Print each line below verbatim, skipping every picture.
--- Supplied material ---
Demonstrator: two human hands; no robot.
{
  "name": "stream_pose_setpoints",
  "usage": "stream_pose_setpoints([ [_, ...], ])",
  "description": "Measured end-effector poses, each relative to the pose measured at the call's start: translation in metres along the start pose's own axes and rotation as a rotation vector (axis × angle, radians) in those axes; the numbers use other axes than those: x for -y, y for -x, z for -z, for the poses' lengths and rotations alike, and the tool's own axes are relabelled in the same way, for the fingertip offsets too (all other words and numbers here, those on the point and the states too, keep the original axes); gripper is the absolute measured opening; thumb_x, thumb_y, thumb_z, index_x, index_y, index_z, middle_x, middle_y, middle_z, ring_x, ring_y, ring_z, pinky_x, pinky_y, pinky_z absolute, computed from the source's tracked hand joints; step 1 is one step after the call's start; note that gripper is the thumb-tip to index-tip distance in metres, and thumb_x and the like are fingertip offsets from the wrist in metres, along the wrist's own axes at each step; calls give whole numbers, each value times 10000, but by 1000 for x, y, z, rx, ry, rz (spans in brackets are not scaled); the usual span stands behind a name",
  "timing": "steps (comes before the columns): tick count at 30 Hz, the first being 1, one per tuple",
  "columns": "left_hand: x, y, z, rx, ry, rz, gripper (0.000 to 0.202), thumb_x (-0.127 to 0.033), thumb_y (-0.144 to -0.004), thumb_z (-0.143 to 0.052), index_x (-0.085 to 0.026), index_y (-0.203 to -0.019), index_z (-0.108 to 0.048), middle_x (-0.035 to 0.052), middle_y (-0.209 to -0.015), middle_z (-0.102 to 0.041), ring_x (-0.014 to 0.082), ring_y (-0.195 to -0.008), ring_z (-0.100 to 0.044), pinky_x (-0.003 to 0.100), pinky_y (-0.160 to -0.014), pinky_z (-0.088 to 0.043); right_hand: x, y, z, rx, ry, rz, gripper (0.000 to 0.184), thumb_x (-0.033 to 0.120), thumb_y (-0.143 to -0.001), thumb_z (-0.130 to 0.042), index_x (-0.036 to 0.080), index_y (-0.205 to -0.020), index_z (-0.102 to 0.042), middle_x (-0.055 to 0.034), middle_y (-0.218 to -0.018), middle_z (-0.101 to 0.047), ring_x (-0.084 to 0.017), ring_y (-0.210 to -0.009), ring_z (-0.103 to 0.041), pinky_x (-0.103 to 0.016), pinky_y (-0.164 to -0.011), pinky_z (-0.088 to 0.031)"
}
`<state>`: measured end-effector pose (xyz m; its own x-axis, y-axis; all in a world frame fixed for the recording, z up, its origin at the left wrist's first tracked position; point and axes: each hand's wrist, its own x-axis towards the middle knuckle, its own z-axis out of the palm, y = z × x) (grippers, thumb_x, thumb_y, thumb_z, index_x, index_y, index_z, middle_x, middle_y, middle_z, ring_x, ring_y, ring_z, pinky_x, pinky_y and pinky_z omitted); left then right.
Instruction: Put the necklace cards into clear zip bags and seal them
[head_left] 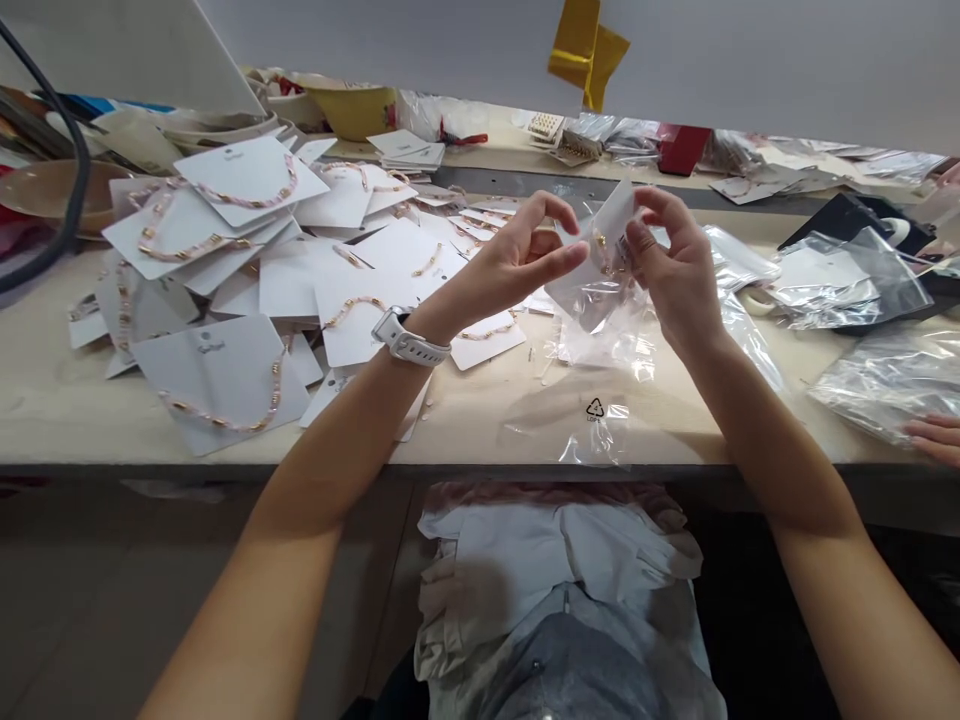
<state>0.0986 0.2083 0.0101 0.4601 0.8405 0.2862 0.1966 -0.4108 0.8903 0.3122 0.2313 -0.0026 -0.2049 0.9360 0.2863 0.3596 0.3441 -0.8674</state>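
Right hand pinches clear plastic bag and white card; left hand curls half-open beside.

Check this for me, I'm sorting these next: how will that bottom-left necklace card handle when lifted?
The white card looks thin but fairly stiff, so it should lift flat. The beaded necklace lies in a loose curve and looks floppy; it may swing or slip off, though I cannot tell whether it is fastened.

The bagged gold piece looks too blurred to identify.
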Motion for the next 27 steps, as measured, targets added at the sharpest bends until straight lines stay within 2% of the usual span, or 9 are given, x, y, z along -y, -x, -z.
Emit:
stream_pose_setpoints([
  [4,-4,0,6,22,-24,-108,309,-493,-901,-599,-187,-881,-559,-4,-757,-484,86,-651,-522,224,-593,-458,10,-3,6,11,-107,-118,420,646,-844,-568,307,-1088,-607,-30,-815,-588,-157,-635,-530,-289,-482,-419],
  [8,-5,1,13,82,-116,-185,267,-447,-838,-668,-188,-807,-607,21,-774,-555,123,-713,-538,258,-657,-484,13,-6,15,11,-163,-172,322,588,-802,-622,324,-985,-605,-8,-706,-555,-141,-496,-396,-306,-430,-298],
  [13,1,1,16,127,-232,-233,211,-395,-786,-746,-192,-816,-698,26,-818,-598,133,-774,-566,263,-720,-503,9,-9,23,73,-108,-138,360,656,-832,-568,342,-1008,-576,-4,-723,-585,-168,-571,-519,-318,-472,-357],
  [15,3,1,16,131,-213,-262,176,-386,-813,-729,-213,-837,-719,24,-840,-610,131,-787,-581,261,-730,-505,11,-9,25,78,-124,-158,361,652,-816,-595,331,-982,-577,4,-703,-582,-150,-531,-497,-306,-448,-356],
  [18,4,0,18,129,-177,-290,150,-372,-851,-692,-227,-854,-730,32,-869,-623,133,-801,-597,266,-731,-509,19,-8,27,86,-187,-221,324,585,-797,-663,298,-909,-561,26,-661,-556,-103,-440,-420,-274,-383,-330],
  [22,-3,1,22,121,-137,-279,159,-368,-875,-656,-231,-841,-728,41,-890,-633,146,-835,-615,293,-779,-528,26,-8,28,146,-296,-299,298,470,-799,-712,262,-847,-504,50,-660,-541,-65,-374,-403,-237,-321,-281],
  [27,-13,3,18,21,-76,-259,276,-450,-912,-592,-228,-795,-706,45,-857,-633,160,-824,-627,329,-782,-548,22,-10,26,143,-329,-298,242,413,-825,-697,258,-869,-516,56,-635,-543,-73,-359,-437,-227,-318,-345],
])
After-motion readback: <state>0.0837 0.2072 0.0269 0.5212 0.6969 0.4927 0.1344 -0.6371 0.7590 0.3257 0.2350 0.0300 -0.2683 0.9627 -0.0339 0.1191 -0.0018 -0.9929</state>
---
**Solution for this task**
Demonstrator: two human hands; no robot.
{
  "name": "stream_pose_setpoints",
  "usage": "stream_pose_setpoints([ [_, ...], ])",
  "description": "Measured end-effector poses, each relative to the pose measured at the call's start: translation in metres along the start pose's own axes and rotation as a rotation vector (axis × angle, radians) in those axes; the numbers use other axes than those: x for -y, y for -x, z for -z, for the poses' lengths and rotations alike, and the tool's own axes are relabelled in the same way, for the fingertip offsets too (all other words and numbers here, those on the point and the states too, keep the original axes); gripper is the absolute measured opening; thumb_x, thumb_y, thumb_z, index_x, index_y, index_z, middle_x, middle_y, middle_z, ring_x, ring_y, ring_z, pinky_x, pinky_y, pinky_z absolute, computed from the source's tracked hand joints; step 1 is one step after the call's start; note that gripper is the thumb-tip to index-tip distance in metres, and thumb_x and the like are fingertip offsets from the wrist in metres, along the wrist's own axes at each step; calls give whole numbers, each value times 10000, but by 1000 for x, y, z, rx, ry, rz (spans in brackets are not scaled); the usual span stands behind a name",
  "timing": "steps (comes before the columns): tick count at 30 Hz, the first being 1, one per tuple",
  "columns": "left_hand: x, y, z, rx, ry, rz, gripper (0.000 to 0.202), thumb_x (-0.127 to 0.033), thumb_y (-0.144 to -0.004), thumb_z (-0.143 to 0.052), index_x (-0.085 to 0.026), index_y (-0.203 to -0.019), index_z (-0.108 to 0.048), middle_x (-0.035 to 0.052), middle_y (-0.209 to -0.015), middle_z (-0.102 to 0.041), ring_x (-0.014 to 0.082), ring_y (-0.195 to -0.008), ring_z (-0.100 to 0.044), pinky_x (-0.003 to 0.100), pinky_y (-0.160 to -0.014), pinky_z (-0.088 to 0.043); right_hand: x, y, z, rx, ry, rz, gripper (0.000 to 0.184), thumb_x (-0.033 to 0.120), thumb_y (-0.143 to -0.001), thumb_z (-0.130 to 0.042), index_x (-0.036 to 0.080), index_y (-0.205 to -0.020), index_z (-0.102 to 0.042), middle_x (-0.055 to 0.034), middle_y (-0.218 to -0.018), middle_z (-0.101 to 0.047), ring_x (-0.084 to 0.017), ring_y (-0.210 to -0.009), ring_z (-0.103 to 0.041), pinky_x (-0.103 to 0.016), pinky_y (-0.164 to -0.011), pinky_z (-0.088 to 0.031)"
}
`<state>`: measured end-effector pose (xyz m; its own x-axis, y-axis; all in a world frame fixed for the recording, z up, its origin at the left wrist's first tracked position; point and axes: each hand's wrist, its own x-axis towards the middle knuckle, its own z-axis out of the palm, y = z × x) (grippers, thumb_x, thumb_y, thumb_z, index_x, index_y, index_z, middle_x, middle_y, middle_z, ring_x, ring_y, ring_z, pinky_x, pinky_y and pinky_z omitted); left then right.
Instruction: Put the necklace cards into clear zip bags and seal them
[head_left] 
<state>0.0986 0.2083 0.0101 0.4601 0.8405 0.2862 0.1966 -0.4108 0.8903 0.3122 0.2313 -0.0026 -0.2049 0.9360 0.2863 0.3596 0.3441 -0.8674</state>
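Right hand pinches clear plastic bag and white card; left hand curls half-open beside.

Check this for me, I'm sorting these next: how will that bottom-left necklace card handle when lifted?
The white card looks thin but fairly stiff, so it should lift flat. The beaded necklace lies in a loose curve and looks floppy; it may swing or slip off, though I cannot tell whether it is fastened.

The bagged gold piece looks too blurred to identify.
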Motion for the next 27 steps, as measured, targets added at the sharpest bends until straight lines stay within 2% of the usual span, or 9 are given, x, y, z along -y, -x, -z.
Emit:
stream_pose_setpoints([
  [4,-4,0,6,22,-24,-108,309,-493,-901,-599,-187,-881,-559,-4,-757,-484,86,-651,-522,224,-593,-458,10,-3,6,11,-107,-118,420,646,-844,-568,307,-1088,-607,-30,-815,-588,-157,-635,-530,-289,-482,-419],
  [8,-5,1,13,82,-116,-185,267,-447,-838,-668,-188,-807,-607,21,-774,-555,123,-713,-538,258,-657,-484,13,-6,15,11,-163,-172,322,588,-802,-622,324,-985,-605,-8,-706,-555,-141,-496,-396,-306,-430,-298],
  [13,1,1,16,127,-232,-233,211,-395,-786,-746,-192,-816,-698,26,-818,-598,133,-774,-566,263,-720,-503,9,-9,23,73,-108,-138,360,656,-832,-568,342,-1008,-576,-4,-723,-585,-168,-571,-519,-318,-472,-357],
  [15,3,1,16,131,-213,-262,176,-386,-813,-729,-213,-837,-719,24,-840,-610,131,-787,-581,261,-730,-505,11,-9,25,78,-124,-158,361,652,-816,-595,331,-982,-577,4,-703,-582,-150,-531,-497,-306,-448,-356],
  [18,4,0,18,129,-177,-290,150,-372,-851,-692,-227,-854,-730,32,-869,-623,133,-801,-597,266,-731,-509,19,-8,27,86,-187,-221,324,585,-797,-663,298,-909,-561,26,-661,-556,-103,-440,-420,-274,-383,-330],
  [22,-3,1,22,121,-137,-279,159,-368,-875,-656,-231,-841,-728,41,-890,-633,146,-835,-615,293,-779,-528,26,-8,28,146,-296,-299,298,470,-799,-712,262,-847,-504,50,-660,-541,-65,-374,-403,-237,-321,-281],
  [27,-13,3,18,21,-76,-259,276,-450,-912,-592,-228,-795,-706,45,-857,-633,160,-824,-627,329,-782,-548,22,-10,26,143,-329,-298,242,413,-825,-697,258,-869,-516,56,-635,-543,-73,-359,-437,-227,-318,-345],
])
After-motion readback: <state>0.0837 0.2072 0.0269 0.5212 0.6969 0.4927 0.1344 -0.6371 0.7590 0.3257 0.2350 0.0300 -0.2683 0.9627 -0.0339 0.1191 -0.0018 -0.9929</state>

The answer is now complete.